### TASK DIRECTIONS
Your answer must be an exact copy of the listing that follows, with all pictures omitted.

### INFORMATION SUPPLIED
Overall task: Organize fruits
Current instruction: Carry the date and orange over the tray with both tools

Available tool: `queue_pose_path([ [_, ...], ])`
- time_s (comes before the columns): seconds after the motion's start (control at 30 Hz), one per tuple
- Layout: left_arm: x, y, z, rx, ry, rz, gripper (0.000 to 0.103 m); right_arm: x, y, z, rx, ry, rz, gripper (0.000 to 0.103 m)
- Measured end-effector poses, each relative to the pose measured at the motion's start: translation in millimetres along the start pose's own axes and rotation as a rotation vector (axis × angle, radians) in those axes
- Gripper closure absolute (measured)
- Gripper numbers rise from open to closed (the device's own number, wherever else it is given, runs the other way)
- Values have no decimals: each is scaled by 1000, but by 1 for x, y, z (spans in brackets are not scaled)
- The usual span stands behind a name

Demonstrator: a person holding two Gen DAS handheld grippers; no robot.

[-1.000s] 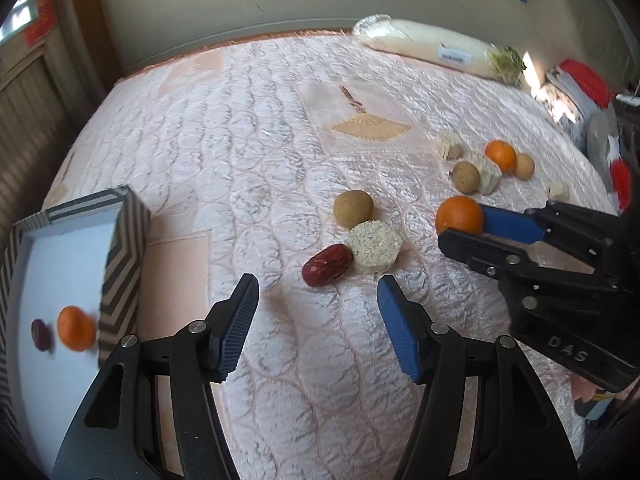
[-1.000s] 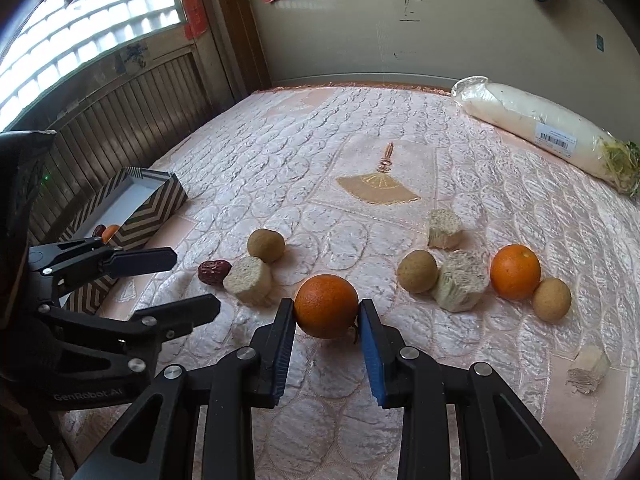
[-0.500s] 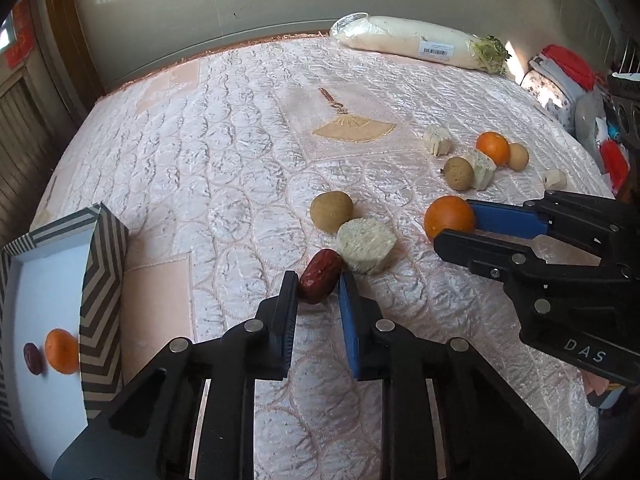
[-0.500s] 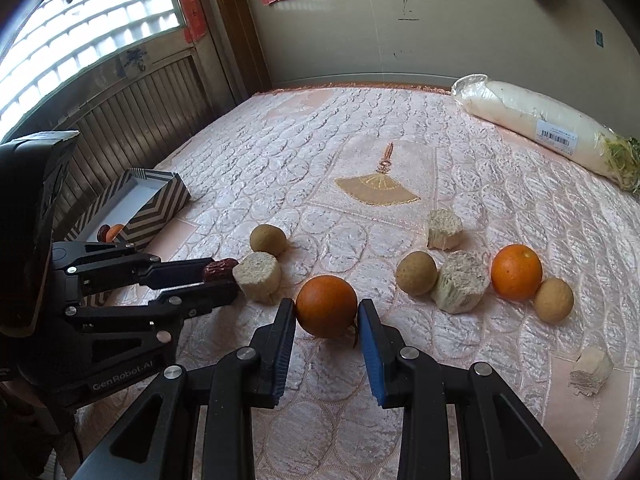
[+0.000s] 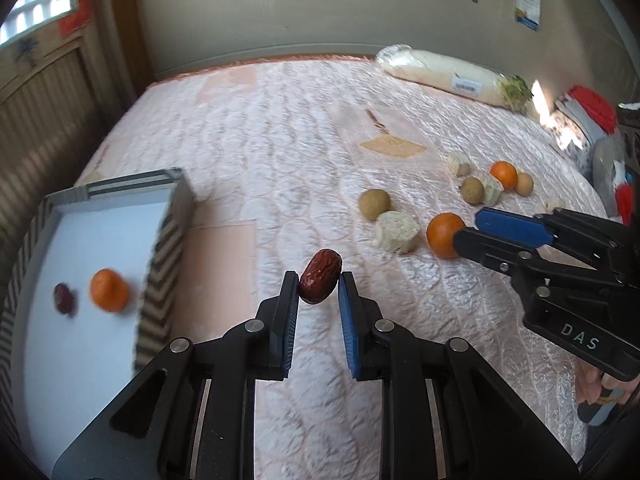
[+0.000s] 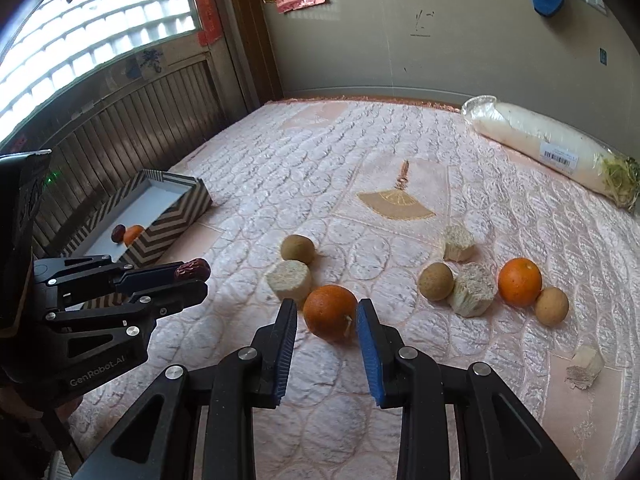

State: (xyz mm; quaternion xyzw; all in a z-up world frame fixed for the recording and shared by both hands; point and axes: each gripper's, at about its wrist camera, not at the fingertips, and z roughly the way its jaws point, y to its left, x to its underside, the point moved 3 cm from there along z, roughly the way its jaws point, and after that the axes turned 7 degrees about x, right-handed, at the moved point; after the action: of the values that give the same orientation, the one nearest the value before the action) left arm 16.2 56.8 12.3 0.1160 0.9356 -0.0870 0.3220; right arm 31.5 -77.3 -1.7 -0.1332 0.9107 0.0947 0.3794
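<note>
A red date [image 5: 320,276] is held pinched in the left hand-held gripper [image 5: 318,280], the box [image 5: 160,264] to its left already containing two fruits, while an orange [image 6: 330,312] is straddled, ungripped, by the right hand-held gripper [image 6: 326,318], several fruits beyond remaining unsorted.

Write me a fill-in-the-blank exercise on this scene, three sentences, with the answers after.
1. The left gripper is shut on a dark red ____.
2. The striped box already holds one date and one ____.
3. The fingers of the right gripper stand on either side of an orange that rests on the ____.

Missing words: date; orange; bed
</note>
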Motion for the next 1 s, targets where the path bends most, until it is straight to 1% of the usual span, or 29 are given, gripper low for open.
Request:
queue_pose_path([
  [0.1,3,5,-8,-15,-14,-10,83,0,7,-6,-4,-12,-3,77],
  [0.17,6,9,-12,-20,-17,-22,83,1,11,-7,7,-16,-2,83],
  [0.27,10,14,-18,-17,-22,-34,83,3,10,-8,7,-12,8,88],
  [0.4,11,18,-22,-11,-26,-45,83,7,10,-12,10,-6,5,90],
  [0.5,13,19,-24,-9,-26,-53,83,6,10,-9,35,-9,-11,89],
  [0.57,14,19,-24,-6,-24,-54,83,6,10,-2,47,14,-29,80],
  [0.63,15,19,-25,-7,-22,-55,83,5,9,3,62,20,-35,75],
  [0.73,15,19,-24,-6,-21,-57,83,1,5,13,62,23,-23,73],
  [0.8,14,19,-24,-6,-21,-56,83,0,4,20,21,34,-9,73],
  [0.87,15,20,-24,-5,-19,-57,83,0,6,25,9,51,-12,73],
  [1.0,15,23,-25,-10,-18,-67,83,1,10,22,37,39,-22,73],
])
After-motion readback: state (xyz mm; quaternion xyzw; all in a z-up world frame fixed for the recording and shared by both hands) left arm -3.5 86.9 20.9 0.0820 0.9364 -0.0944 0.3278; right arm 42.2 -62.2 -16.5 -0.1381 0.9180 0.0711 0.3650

### EXPECTED ANSWER
Overall task: Organize fruits
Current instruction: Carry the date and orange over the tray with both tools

Available tool: `queue_pose_path([ [_, ...], ])`
- time_s (comes before the columns): seconds after the motion's start (control at 30 Hz), one per tuple
- Layout: left_arm: x, y, z, rx, ry, rz, gripper (0.000 to 0.103 m); right_arm: x, y, z, rx, ry, rz, gripper (0.000 to 0.103 m)
- Measured end-effector poses, each relative to the pose measured at the motion's start: translation in millimetres along the start pose's own axes and rotation as a rotation vector (axis × angle, radians) in those axes
- Gripper closure absolute (measured)
- Gripper numbers rise from open to closed (the device's own number, wherever else it is given, runs the other way)
- Values have no decimals: each is scaled by 1000, but by 1 for x, y, z (spans in brackets are not scaled)
- The usual span stands behind a name

Demonstrator: a person holding two Gen DAS handheld grippers; no robot.

[-1.000s] 
[-1.000s] 
[-0.500s] 
[-0.500s] 
[+0.000s] 
[+0.000s] 

State: (xyz mm; quaternion xyzw; all in a z-up world frame fixed for the recording and shared by both hands; point and axes: each gripper's, at about its wrist camera, not at the fingertips, and z roughly the way its jaws point, y to its left, x to its underside, the point moved 3 cm from there along z, roughly the way its jaws point, and after that the axes turned 7 degrees about x, right-handed, at the moved point; after the action: of the values that give the same orientation, the one nearest the value before the action) left arm 16.2 56.8 12.3 0.1160 0.9356 -0.0870 0.3220; right arm 31.5 -77.3 -1.7 -0.1332 0.9107 0.0947 0.3794
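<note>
A red date [image 5: 320,276] is held pinched in the left hand-held gripper [image 5: 318,280], the box [image 5: 160,264] to its left already containing two fruits, while an orange [image 6: 330,312] is straddled, ungripped, by the right hand-held gripper [image 6: 326,318], several fruits beyond remaining unsorted.

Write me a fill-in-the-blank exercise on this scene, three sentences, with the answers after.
1. The left gripper is shut on a dark red ____.
2. The striped box already holds one date and one ____.
3. The fingers of the right gripper stand on either side of an orange that rests on the ____.

Missing words: date; orange; bed
</note>
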Motion for the next 1 s, targets where the path bends most, until it is straight to 1% of the usual span, or 29 are given, gripper low for open.
Request:
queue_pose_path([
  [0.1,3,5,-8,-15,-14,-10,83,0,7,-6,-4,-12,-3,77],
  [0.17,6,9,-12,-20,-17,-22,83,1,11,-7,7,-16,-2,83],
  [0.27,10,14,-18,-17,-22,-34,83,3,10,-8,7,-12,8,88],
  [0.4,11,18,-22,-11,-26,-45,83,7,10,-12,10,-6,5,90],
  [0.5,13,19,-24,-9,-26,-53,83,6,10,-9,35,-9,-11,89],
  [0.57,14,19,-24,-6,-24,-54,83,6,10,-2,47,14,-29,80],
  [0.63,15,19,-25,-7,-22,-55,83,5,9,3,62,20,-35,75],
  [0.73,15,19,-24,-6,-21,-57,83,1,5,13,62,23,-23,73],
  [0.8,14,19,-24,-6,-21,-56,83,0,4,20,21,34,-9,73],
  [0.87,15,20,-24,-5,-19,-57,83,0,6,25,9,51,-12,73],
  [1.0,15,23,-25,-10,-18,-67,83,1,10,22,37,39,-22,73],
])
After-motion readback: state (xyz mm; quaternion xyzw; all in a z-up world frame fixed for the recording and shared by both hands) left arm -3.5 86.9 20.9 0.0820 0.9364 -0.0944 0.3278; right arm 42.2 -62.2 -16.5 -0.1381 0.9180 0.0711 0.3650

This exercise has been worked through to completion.